▶ Entries provided:
==============================

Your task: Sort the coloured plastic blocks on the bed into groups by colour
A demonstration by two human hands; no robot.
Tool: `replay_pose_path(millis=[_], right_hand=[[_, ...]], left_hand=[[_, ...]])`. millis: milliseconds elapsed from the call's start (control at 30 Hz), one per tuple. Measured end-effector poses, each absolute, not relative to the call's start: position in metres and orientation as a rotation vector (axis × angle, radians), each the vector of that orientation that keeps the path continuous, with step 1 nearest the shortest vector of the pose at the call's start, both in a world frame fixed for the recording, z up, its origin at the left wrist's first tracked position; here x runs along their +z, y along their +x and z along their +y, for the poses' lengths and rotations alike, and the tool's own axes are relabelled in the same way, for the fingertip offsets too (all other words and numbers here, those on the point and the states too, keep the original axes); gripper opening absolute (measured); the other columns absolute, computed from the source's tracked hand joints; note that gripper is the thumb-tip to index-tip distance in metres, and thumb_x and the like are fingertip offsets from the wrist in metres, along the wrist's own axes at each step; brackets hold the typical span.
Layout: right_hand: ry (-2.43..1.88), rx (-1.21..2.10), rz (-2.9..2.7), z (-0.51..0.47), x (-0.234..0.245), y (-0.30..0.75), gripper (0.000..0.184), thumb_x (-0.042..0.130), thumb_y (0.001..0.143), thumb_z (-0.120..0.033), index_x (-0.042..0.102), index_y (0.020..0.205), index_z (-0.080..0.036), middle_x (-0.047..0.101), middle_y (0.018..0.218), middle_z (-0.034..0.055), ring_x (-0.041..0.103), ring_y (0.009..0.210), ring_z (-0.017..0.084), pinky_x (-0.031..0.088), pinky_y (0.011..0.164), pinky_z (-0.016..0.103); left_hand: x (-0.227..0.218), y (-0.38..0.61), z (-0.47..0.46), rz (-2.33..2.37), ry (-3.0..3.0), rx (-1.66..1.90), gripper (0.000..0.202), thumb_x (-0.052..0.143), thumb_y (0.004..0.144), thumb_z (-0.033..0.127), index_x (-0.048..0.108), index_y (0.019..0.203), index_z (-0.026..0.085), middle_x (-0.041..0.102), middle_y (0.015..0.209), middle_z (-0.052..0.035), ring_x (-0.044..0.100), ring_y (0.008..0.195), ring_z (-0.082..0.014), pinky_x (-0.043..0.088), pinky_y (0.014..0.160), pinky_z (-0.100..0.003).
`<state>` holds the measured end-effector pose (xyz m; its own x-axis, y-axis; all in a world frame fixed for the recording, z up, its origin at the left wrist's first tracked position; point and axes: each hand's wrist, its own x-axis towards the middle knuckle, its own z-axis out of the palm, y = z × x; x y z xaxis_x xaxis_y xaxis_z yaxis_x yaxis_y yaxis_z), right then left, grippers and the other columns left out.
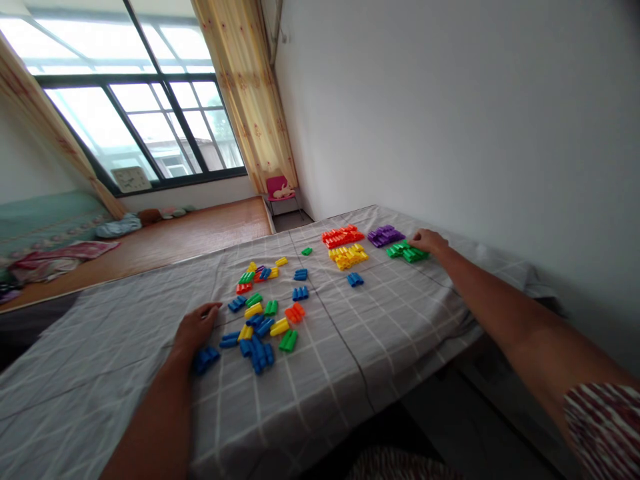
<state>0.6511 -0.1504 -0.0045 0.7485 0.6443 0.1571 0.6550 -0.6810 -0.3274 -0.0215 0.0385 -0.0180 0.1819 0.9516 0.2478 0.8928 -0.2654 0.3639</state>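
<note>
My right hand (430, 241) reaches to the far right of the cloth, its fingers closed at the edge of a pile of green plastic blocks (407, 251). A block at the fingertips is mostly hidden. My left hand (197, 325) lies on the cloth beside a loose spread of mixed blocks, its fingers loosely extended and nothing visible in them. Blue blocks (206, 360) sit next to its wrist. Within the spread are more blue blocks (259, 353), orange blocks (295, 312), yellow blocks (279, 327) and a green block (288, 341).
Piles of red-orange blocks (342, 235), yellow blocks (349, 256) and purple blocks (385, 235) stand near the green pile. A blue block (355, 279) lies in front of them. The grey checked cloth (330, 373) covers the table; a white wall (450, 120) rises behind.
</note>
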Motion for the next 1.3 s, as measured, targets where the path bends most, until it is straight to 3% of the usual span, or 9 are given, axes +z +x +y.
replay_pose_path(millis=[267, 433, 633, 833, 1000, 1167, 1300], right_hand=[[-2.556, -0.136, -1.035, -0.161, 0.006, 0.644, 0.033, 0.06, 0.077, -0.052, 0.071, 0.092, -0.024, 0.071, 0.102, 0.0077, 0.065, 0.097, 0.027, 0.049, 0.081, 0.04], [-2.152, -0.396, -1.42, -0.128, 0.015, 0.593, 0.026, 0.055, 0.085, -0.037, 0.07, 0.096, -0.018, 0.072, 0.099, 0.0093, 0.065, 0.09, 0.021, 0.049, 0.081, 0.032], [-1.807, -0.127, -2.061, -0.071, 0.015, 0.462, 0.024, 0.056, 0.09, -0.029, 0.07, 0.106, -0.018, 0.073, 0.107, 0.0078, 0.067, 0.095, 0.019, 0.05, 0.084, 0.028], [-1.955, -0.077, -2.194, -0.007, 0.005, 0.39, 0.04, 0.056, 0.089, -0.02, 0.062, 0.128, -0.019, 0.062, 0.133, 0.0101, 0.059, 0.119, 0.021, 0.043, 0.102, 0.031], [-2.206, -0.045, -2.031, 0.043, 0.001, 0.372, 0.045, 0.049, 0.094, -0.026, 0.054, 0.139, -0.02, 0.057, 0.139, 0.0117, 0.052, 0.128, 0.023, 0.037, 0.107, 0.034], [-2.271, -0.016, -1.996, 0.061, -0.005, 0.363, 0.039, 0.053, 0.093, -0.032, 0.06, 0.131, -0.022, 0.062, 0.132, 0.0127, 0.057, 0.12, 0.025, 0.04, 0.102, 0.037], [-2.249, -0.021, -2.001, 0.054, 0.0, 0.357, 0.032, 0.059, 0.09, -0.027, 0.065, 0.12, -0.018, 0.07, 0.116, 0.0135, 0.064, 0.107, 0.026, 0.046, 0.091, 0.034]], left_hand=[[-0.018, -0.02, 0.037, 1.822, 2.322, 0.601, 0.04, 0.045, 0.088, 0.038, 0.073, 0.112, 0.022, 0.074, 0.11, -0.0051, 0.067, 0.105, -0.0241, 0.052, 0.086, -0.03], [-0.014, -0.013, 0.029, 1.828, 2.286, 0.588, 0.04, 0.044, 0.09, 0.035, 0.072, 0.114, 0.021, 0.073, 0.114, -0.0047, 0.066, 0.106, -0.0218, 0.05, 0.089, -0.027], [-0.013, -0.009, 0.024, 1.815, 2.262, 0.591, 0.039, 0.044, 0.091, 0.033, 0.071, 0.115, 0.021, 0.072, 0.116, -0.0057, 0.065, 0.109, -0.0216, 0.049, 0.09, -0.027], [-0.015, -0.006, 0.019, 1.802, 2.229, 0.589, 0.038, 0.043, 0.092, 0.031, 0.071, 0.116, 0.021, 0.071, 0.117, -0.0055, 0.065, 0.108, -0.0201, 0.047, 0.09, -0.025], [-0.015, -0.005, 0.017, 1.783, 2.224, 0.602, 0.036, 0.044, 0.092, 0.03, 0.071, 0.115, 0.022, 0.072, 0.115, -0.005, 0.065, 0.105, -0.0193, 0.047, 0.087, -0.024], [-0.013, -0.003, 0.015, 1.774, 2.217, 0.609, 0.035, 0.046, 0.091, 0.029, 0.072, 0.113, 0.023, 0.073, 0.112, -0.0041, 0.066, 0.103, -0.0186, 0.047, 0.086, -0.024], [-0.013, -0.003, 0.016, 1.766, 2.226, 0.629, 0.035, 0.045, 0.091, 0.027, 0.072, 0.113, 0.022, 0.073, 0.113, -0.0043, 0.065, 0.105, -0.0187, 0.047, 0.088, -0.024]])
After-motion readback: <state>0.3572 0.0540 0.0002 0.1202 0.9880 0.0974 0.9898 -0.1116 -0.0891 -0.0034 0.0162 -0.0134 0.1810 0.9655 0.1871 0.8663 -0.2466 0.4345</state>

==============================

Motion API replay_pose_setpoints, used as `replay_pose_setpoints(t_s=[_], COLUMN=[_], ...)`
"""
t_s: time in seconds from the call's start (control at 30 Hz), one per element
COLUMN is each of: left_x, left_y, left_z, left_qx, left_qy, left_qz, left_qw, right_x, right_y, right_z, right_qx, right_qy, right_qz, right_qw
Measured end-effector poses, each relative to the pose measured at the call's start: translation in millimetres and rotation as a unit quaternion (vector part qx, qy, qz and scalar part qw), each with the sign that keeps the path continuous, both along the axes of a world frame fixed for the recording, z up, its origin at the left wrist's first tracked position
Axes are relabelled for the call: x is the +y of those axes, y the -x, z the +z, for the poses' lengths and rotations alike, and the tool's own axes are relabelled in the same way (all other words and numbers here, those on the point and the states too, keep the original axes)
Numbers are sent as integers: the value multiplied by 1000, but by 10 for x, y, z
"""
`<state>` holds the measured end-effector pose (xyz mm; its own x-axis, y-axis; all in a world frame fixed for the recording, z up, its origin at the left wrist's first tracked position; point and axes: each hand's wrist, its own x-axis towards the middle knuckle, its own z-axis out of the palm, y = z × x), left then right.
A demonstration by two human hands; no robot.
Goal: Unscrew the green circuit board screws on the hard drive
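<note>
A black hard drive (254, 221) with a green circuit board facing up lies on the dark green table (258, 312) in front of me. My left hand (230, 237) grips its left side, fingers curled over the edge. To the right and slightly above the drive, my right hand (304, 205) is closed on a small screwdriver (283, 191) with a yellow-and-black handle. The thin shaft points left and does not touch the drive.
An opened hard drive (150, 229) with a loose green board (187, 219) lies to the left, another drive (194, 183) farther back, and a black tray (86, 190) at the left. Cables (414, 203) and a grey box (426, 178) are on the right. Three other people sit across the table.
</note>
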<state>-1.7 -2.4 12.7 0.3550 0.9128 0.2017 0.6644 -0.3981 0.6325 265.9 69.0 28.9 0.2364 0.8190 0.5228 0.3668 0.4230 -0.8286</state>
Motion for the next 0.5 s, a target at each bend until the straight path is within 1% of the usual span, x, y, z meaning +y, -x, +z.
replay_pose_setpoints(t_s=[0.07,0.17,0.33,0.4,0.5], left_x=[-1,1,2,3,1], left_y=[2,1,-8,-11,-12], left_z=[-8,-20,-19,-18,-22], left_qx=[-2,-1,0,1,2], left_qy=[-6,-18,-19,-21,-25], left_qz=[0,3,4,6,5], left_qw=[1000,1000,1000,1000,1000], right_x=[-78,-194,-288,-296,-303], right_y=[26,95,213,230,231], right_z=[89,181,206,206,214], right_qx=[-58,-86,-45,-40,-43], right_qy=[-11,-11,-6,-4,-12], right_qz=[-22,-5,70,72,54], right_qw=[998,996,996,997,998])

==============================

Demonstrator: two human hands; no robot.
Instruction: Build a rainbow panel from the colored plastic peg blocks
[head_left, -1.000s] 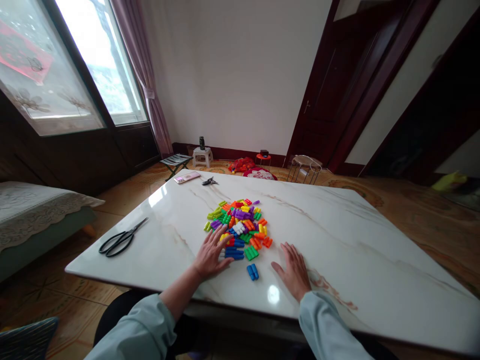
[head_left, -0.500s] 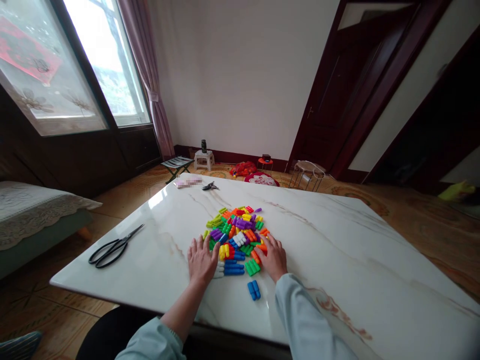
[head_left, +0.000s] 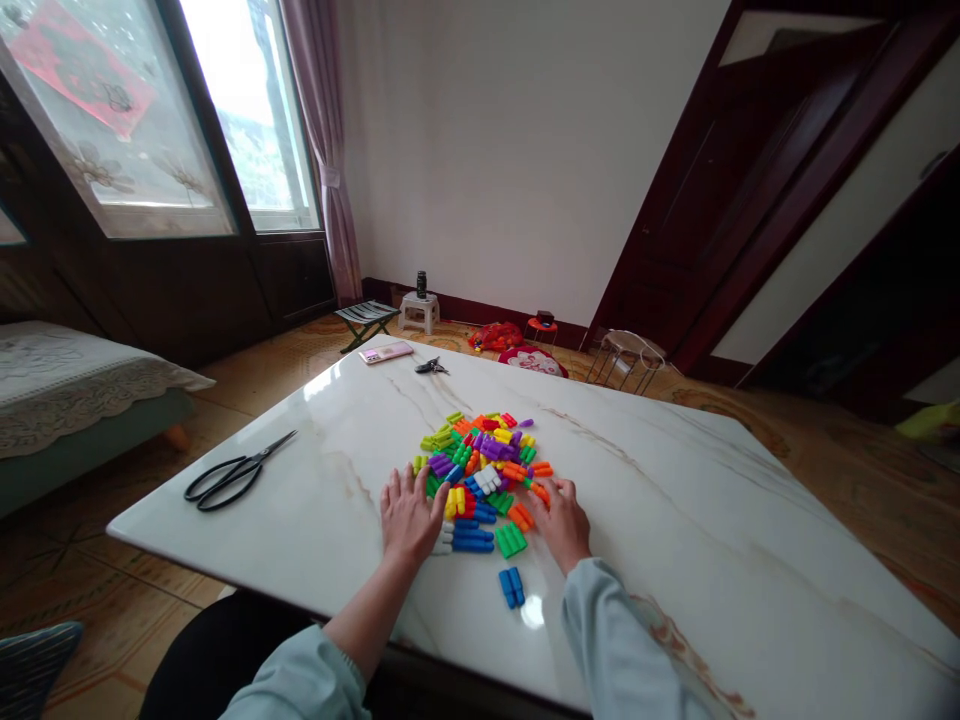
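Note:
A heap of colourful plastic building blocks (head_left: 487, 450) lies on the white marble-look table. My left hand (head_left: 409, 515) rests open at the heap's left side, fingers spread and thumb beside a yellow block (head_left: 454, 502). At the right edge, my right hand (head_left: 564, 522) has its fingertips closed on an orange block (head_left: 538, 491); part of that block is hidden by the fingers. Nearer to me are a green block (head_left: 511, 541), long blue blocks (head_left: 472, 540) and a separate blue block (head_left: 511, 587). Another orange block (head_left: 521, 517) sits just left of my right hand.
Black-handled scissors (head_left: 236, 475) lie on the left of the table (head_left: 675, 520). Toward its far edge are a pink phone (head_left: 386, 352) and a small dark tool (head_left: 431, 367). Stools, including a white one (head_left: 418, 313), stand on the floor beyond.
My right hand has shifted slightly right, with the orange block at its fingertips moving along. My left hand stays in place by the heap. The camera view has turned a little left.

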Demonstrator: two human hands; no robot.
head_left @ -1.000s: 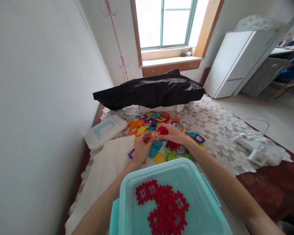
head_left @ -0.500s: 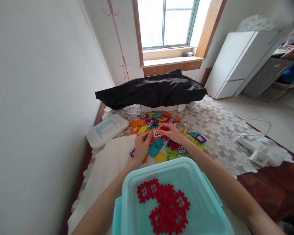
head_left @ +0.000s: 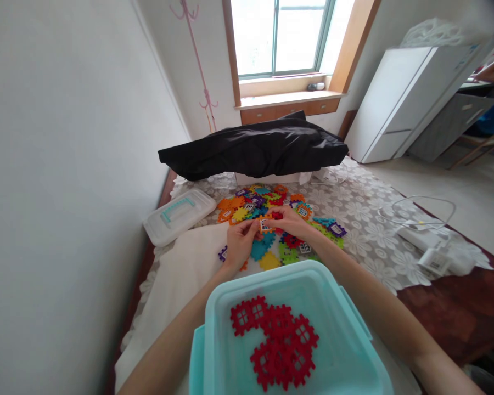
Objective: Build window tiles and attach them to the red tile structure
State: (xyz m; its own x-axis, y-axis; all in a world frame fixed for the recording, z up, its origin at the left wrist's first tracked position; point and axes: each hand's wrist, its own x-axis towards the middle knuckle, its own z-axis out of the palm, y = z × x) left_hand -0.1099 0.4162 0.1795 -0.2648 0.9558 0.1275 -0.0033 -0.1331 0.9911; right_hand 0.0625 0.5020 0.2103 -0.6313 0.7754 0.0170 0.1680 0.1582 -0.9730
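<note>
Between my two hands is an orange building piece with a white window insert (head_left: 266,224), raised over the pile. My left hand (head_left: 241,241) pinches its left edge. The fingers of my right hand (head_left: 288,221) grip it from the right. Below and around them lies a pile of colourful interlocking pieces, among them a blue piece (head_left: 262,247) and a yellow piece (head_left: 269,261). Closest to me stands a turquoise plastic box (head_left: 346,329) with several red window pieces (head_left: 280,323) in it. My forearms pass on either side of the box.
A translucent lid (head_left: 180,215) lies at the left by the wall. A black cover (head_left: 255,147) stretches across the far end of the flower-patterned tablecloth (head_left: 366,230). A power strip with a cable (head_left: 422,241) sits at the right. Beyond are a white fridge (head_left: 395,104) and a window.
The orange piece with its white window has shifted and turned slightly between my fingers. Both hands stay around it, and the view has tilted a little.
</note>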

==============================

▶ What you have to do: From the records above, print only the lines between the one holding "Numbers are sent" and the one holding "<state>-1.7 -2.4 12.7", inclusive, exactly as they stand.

▶ Solution for this exercise:
Numbers are sent as integers: the value multiplied by 1000, but by 10 for x, y, z
"""
`<state>` holds the measured end-effector pose (xyz mm; its own x-axis, y-axis; all in a world frame fixed for the recording, z up, its origin at the left wrist's first tracked position; point and axes: each hand's wrist, its own x-axis towards the middle knuckle, its own z-axis out of the palm, y = z × x), left then right.
A demonstration by two human hands; no robot.
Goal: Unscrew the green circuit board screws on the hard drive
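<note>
A black hard drive (254, 221) with a green circuit board facing up lies on the dark green table (258, 312) in front of me. My left hand (230, 237) grips its left side, fingers curled over the edge. To the right and slightly above the drive, my right hand (304, 205) is closed on a small screwdriver (283, 191) with a yellow-and-black handle. The thin shaft points left and does not touch the drive.
An opened hard drive (150, 229) with a loose green board (187, 219) lies to the left, another drive (194, 183) farther back, and a black tray (86, 190) at the left. Cables (414, 203) and a grey box (426, 178) are on the right. Three other people sit across the table.
</note>
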<state>-1.7 -2.4 12.7 0.3550 0.9128 0.2017 0.6644 -0.3981 0.6325 265.9 69.0 28.9 0.2364 0.8190 0.5228 0.3668 0.4230 -0.8286</state>

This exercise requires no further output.